The molecular landscape of NSCLC continues expanding beyond traditional EGFR and ALK alterations as additional actionable biomarkers enter routine clinical practice. KRAS mutations, particularly KRAS G12C, have become clinically relevant following targeted therapy approvals. ROS1 rearrangements, BRAF V600E mutations, RET fusions, MET exon 14 skipping alterations, HER2 mutations, and NTRK fusions are also contributing to increasingly individualized treatment selection. Comprehensive genomic profiling is therefore becoming essential during initial diagnosis because multiple biomarkers may influence first-line therapeutic decisions.
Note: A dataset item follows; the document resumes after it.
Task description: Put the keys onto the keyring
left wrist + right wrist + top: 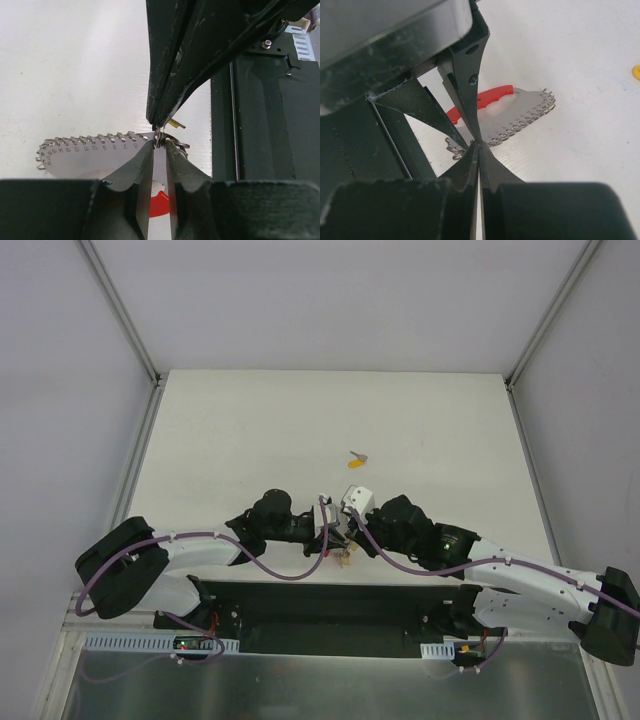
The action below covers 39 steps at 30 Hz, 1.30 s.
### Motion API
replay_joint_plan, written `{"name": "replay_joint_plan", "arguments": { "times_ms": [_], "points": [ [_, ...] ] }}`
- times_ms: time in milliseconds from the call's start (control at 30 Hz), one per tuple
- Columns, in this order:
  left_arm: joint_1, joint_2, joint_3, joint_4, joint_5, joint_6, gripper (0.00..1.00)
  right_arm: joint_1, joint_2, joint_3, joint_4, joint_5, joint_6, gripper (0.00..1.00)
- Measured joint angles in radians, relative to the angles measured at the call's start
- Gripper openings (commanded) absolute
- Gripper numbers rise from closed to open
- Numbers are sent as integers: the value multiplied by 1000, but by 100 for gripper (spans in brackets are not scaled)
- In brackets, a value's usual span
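While right gripper (479,146) pinches the keyring (495,94), left gripper (159,146), barely spread, straddles it.

the white flat surface (250,430) carries everything. near its front edge, about midway across, sits the keyring (343,556), a bunch made of a red curved plastic loop (490,95), a grey chain-like strap (525,117) and a small metal ring (160,134). the black left end effector (160,150) comes in from the left and the black right end effector (479,147) from the right, and they meet tip to tip at the ring. strap and loop lie on the surface beneath and beside those tips. a single small silver key with a yellow plastic head (357,454) lies well apart, farther back and slightly to the right.
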Motion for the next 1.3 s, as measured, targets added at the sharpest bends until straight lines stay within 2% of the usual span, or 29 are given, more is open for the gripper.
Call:
{"name": "replay_joint_plan", "arguments": {
  "times_ms": [367,533,567,800,833,867,1067,1300],
  "points": [
    [0,4,5,17,22,-27,18,0,0,0,1,0,0,1],
    [0,14,10,28,38,-40,6,0,0,0,0,0,0,1],
    [0,19,11,28,43,-45,0,0,0,0,0,0,0,1],
    [0,42,14,23,55,-53,0,0,-1,0,8,6,3,1],
    [0,42,14,21,54,-53,0,0,-3,0,8,10,4,4],
    [0,42,14,20,53,-53,0,0,-5,0,8,13,6,14],
    [3,8,16,-27,42,-6,0,1,-22,0,-19,53,34,41],
    [3,-90,61,-187,32,155,0,-42,-50,0,-54,84,84,52]
  ]
}}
Global tobacco exposure remains the predominant risk factor for lung cancer, although the increasing incidence among never-smokers is emphasizing the biological importance of oncogenic driver mutations. Younger patients and individuals with limited smoking history frequently present with actionable genomic alterations that respond to targeted therapies. This epidemiological shift is reinforcing demand for universal biomarker testing regardless of traditional clinical risk factors.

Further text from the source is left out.